▶ _AIM OF THE EXERCISE_: Would you set down the data below exactly as shown?

★ ★ ★ ★ ★ ★ ★

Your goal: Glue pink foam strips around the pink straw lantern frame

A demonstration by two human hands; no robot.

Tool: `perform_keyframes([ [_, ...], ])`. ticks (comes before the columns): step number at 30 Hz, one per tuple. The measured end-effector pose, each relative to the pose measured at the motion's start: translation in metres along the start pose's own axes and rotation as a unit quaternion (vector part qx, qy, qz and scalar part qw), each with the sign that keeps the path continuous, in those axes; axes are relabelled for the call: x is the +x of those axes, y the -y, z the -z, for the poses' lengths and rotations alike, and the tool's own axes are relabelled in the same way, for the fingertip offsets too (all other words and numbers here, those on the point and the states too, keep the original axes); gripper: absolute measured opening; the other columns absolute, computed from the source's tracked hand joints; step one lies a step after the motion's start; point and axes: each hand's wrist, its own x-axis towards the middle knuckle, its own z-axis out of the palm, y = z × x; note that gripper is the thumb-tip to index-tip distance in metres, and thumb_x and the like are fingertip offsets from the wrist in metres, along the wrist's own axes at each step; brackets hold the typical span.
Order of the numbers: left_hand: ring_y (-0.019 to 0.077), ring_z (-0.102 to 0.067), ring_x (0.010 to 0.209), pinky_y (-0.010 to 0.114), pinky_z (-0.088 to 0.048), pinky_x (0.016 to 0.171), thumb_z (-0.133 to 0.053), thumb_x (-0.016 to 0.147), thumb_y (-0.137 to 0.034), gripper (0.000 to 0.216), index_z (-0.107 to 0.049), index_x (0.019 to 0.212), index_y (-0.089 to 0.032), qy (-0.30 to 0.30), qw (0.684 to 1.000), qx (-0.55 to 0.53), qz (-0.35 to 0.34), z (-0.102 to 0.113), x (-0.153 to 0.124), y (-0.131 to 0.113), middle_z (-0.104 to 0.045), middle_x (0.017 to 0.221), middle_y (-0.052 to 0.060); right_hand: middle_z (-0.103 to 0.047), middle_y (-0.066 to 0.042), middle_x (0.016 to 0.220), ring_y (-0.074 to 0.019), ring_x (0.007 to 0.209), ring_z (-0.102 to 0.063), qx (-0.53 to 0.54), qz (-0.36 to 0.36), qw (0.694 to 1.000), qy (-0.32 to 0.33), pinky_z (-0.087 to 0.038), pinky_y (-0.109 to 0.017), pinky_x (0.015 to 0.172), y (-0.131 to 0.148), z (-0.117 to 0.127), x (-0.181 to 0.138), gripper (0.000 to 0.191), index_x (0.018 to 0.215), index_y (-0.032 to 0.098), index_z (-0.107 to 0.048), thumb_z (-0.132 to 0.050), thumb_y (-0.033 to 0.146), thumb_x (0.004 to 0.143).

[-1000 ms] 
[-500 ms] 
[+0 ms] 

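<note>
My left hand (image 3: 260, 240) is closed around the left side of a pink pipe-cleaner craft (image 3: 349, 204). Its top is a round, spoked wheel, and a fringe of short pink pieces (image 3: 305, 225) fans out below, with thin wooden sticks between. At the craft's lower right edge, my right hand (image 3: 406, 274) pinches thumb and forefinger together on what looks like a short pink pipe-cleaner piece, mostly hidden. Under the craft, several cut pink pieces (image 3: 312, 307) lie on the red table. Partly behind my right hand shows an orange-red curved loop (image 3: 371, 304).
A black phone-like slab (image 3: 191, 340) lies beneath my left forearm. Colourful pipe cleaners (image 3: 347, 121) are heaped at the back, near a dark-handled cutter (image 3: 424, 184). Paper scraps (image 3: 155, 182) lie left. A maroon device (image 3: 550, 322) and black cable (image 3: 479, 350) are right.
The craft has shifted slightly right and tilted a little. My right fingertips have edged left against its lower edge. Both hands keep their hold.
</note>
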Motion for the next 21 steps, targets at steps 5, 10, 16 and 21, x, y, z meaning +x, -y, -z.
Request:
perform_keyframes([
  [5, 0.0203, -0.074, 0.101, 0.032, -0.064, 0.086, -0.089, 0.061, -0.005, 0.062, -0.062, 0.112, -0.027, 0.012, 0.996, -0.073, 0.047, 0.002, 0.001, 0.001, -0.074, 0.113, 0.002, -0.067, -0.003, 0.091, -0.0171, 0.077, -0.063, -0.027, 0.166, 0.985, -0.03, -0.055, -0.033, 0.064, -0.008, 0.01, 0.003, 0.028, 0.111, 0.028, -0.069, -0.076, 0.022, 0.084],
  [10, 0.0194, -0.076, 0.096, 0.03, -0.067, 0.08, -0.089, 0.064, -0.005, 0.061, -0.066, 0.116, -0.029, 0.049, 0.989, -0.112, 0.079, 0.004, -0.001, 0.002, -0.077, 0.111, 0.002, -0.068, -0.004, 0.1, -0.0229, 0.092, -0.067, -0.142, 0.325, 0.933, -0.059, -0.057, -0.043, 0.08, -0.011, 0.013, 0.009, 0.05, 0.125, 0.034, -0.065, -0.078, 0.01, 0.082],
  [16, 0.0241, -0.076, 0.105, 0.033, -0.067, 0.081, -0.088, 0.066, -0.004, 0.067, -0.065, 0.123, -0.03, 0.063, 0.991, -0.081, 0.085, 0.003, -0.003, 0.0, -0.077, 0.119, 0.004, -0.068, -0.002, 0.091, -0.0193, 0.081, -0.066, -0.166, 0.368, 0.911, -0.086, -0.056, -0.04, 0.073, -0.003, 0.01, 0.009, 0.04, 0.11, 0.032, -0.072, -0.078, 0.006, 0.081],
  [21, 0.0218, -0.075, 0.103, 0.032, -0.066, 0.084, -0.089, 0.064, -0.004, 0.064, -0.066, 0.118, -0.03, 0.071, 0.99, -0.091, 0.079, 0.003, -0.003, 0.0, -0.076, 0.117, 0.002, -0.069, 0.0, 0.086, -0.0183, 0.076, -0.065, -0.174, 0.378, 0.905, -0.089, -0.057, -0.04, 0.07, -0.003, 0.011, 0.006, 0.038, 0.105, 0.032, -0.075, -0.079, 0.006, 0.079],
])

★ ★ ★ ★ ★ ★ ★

▶ _RESPONSE TO THE TASK_:
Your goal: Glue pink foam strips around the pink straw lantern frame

A demonstration by two human hands; no robot.

Tool: `perform_keyframes([ [_, ...], ])`. ticks (comes before the columns): step number at 30 Hz, one per tuple. The measured end-effector pose, each relative to the pose measured at the motion's start: translation in metres along the start pose's own axes and rotation as a unit quaternion (vector part qx, qy, qz and scalar part qw), each with the sign that keeps the path continuous, in those axes; axes are relabelled for the call: x is the +x of those axes, y the -y, z the -z, for the poses' lengths and rotations alike, and the tool's own axes are relabelled in the same way, for the fingertip offsets too (all other words and numbers here, those on the point and the states too, keep the original axes); gripper: absolute measured opening; the other columns absolute, computed from the source's tracked hand joints; step one lies a step after the motion's start; point and axes: each hand's wrist, its own x-axis towards the middle knuckle, its own z-axis out of the palm, y = z × x; note that gripper is the thumb-tip to index-tip distance in metres, and thumb_x and the like are fingertip offsets from the wrist in metres, along the wrist's own axes at each step; brackets hold the typical span.
Order of the numbers: left_hand: ring_y (-0.019 to 0.077), ring_z (-0.102 to 0.067), ring_x (0.010 to 0.209), pinky_y (-0.010 to 0.114), pinky_z (-0.088 to 0.048), pinky_x (0.016 to 0.171), thumb_z (-0.133 to 0.053), thumb_x (-0.016 to 0.147), thumb_y (-0.137 to 0.034), gripper (0.000 to 0.216), index_z (-0.107 to 0.049), index_x (0.019 to 0.212), index_y (-0.089 to 0.032), qy (-0.30 to 0.30), qw (0.684 to 1.000), qx (-0.55 to 0.53), qz (-0.35 to 0.34), z (-0.102 to 0.113), x (-0.153 to 0.124), y (-0.131 to 0.113), middle_z (-0.104 to 0.045), middle_x (0.017 to 0.221), middle_y (-0.052 to 0.060); right_hand: middle_z (-0.103 to 0.047), middle_y (-0.066 to 0.042), middle_x (0.016 to 0.220), ring_y (-0.074 to 0.019), ring_x (0.007 to 0.209), ring_z (-0.102 to 0.063), qx (-0.53 to 0.54), qz (-0.36 to 0.36), qw (0.694 to 1.000), qy (-0.32 to 0.33), pinky_z (-0.087 to 0.038), pinky_y (-0.109 to 0.017), pinky_x (0.015 to 0.172), y (-0.131 to 0.148), z (-0.117 to 0.127), x (-0.181 to 0.138), gripper (0.000 to 0.191), index_x (0.018 to 0.215), index_y (-0.032 to 0.098), index_z (-0.107 to 0.048), thumb_z (-0.132 to 0.050), thumb_y (-0.033 to 0.146), thumb_x (0.004 to 0.143).

[-1000 ms] 
[-500 ms] 
[+0 ms] 

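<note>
My left hand (image 3: 260, 240) is closed around the left side of a pink pipe-cleaner craft (image 3: 349, 204). Its top is a round, spoked wheel, and a fringe of short pink pieces (image 3: 305, 225) fans out below, with thin wooden sticks between. At the craft's lower right edge, my right hand (image 3: 406, 274) pinches thumb and forefinger together on what looks like a short pink pipe-cleaner piece, mostly hidden. Under the craft, several cut pink pieces (image 3: 312, 307) lie on the red table. Partly behind my right hand shows an orange-red curved loop (image 3: 371, 304).
A black phone-like slab (image 3: 191, 340) lies beneath my left forearm. Colourful pipe cleaners (image 3: 347, 121) are heaped at the back, near a dark-handled cutter (image 3: 424, 184). Paper scraps (image 3: 155, 182) lie left. A maroon device (image 3: 550, 322) and black cable (image 3: 479, 350) are right.
The craft has shifted slightly right and tilted a little. My right fingertips have edged left against its lower edge. Both hands keep their hold.
</note>
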Motion for the next 21 steps, targets at steps 5, 10, 16 and 21, x, y, z meaning +x, -y, -z.
Request:
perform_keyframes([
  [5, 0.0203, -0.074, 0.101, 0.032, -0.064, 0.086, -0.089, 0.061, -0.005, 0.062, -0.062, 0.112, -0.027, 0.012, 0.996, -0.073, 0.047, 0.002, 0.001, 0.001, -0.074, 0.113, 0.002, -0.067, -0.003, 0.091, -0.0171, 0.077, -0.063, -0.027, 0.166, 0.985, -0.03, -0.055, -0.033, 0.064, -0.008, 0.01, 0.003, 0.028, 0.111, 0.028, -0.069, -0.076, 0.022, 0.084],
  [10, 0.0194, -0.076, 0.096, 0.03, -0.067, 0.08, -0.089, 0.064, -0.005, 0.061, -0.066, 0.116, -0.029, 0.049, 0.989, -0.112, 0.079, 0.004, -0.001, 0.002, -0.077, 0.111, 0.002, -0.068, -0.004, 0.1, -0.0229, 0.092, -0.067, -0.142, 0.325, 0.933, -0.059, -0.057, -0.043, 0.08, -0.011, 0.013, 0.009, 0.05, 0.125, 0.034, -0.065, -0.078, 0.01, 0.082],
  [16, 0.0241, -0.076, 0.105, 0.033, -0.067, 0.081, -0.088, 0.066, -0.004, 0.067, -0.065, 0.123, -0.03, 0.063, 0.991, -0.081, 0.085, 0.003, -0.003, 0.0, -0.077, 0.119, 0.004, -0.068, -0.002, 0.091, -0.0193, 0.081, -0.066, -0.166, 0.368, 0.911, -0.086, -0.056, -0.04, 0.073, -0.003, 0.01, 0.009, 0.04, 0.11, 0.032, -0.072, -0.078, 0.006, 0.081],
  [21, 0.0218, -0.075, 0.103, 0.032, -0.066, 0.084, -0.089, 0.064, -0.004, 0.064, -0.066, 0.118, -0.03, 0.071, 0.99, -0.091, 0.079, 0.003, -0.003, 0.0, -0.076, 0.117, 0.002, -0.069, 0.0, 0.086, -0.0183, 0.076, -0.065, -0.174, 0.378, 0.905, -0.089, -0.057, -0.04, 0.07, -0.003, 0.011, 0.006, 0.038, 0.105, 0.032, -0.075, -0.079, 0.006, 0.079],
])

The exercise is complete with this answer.